Lucy exhibited Clara’s picture with conscious pride, and did not deem it necessary to explain that the likeness dated back several years. She was both delighted and concerned over the sensation it created. Of all the boys she had met there, Joe Denmeade appeared to be the quietest and nicest, the least given to dances, white mule, and girls. Lucy experienced one acute qualm of conscience before she approached Joe to ask him to meet her sister at Cedar Ridge. That qualm was born of a fear that Joe might meet his downfall in Clara. She silenced it with the resigned conviction that circumstances were beyond her. What a feeble little woman she was!

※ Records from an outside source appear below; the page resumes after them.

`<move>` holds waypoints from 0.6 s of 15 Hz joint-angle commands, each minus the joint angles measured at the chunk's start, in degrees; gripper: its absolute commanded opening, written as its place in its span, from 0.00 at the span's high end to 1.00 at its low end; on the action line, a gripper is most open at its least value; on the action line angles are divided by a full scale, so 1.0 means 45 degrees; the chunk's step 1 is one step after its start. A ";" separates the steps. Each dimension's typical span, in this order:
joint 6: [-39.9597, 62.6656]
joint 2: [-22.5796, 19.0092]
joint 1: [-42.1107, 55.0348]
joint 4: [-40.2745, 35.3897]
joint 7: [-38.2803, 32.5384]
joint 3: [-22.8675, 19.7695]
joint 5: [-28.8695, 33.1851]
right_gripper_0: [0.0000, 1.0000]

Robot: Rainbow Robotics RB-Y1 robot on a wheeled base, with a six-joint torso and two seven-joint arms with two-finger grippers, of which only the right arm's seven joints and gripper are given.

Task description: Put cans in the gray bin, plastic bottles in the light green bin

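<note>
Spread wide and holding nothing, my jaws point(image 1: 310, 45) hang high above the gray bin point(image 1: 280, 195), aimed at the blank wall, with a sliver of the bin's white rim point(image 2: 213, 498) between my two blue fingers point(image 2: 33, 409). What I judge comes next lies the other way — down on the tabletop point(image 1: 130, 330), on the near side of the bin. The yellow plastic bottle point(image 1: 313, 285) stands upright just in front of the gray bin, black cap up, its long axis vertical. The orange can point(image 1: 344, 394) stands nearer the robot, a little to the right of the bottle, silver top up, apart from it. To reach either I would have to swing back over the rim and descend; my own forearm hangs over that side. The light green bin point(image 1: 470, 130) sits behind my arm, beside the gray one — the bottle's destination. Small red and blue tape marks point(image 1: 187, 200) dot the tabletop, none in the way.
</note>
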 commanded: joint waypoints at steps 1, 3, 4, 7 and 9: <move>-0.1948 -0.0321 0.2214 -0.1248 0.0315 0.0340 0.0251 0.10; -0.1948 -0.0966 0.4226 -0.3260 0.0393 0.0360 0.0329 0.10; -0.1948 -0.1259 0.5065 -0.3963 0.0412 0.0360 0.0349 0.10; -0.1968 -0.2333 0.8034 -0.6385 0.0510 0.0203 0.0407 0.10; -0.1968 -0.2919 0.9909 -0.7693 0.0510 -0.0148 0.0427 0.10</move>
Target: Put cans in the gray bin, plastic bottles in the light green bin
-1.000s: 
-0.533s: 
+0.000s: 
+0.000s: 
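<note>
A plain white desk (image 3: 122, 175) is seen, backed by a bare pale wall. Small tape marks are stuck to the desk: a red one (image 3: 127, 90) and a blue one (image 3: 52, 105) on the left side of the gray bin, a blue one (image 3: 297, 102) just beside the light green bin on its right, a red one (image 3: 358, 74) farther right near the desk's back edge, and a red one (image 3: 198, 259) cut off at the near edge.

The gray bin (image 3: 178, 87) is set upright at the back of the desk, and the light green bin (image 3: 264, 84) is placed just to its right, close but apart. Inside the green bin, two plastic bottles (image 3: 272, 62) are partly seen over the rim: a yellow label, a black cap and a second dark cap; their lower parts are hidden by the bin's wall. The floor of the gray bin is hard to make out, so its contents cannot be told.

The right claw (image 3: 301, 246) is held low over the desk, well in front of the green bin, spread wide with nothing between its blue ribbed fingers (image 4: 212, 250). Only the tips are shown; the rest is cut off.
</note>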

Sunday afternoon on the Denmeade porch found the usual visiting crowd largely augmented. Sam Johnson paid his first call for weeks, this time without Sadie. He seemed less debonair and obtrusive than had been his wont. Least of all did he question Lucy about the pretty sister, but he drank in all that was said. Lucy watched Sam closely as he looked at Clara’s picture; and soberly she judged by his expression that, unless, as she devoutly hoped, Clara had changed, there would be some love-lorn gallants haunting the Denmeade homestead.
“When’s she comin’?” queried Sam.
“I’ll hear in to-morrow’s mail. Wednesday or Saturday,” replied Lucy.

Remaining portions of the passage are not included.